What you are asked to do - All lines with the word "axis" in the material below are required.

Input material -
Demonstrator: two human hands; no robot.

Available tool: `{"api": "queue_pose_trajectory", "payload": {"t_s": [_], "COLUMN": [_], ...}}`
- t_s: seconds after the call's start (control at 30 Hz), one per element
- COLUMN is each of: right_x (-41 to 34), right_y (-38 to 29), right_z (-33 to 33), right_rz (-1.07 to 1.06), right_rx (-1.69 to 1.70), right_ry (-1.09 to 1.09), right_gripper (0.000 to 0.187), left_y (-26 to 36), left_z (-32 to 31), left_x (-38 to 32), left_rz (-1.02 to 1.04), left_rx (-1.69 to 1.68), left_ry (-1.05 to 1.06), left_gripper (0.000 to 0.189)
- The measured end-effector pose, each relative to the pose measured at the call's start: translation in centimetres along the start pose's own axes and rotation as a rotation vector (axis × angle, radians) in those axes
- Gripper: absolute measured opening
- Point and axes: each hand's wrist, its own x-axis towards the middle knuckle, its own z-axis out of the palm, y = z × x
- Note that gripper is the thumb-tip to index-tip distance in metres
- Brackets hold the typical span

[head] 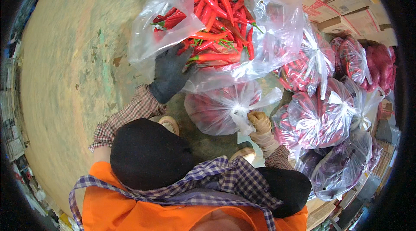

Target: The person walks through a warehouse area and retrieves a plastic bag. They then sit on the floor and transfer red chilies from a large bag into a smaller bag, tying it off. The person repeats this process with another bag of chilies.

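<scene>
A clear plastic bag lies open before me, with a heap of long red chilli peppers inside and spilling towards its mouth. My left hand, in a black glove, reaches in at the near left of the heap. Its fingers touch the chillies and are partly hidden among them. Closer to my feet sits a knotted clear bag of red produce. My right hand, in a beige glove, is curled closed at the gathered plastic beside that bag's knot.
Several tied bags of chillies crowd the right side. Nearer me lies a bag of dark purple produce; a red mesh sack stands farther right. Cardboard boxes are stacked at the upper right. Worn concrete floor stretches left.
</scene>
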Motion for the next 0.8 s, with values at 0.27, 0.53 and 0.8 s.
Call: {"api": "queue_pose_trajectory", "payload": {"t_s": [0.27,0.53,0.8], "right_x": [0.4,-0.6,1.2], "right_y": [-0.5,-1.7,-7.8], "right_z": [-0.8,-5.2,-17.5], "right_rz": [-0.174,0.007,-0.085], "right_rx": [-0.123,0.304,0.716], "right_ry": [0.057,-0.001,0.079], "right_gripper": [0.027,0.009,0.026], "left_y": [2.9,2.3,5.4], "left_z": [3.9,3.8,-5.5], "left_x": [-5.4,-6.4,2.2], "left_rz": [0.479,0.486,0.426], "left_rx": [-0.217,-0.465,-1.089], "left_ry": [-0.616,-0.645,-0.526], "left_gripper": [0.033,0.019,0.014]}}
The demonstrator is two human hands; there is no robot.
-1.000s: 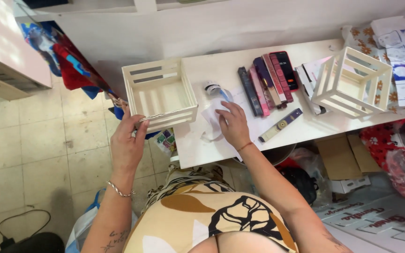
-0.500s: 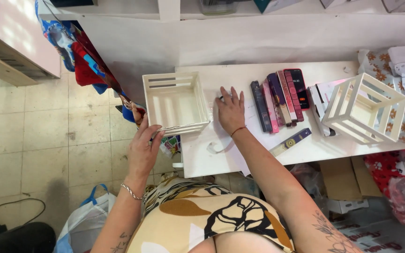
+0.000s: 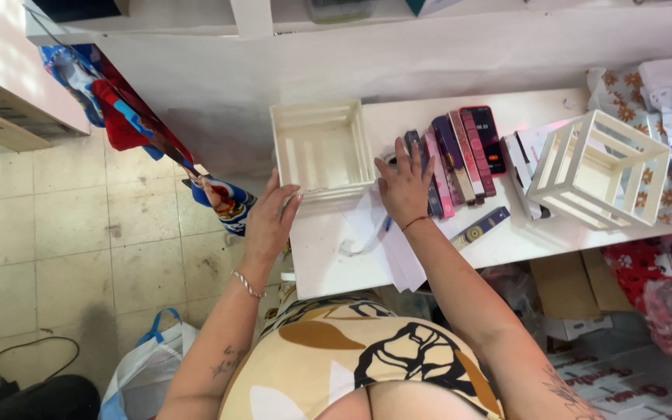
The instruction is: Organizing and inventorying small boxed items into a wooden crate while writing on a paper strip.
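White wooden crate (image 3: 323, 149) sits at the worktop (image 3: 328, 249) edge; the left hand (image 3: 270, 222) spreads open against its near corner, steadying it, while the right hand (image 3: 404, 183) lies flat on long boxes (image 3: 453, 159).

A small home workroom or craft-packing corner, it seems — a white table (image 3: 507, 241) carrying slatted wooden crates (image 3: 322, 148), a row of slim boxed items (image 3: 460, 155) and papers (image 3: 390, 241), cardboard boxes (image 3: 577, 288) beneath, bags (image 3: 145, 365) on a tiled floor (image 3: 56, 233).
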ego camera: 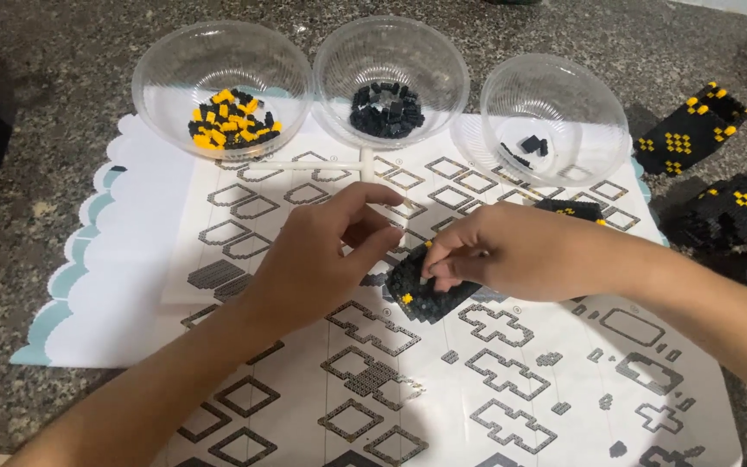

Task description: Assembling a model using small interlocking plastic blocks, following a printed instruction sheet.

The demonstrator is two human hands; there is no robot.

Response to the exercise -
- The measured end-effector pose, each relative to the pose measured at the call's start: translation in centimetres along the start pose's own axes and rotation as a rotation vector (axis × angle, radians) in those axes
- Point and axes: each hand's wrist, its own x-axis towards the middle knuckle, its own z-axis out of the palm, y = z × x

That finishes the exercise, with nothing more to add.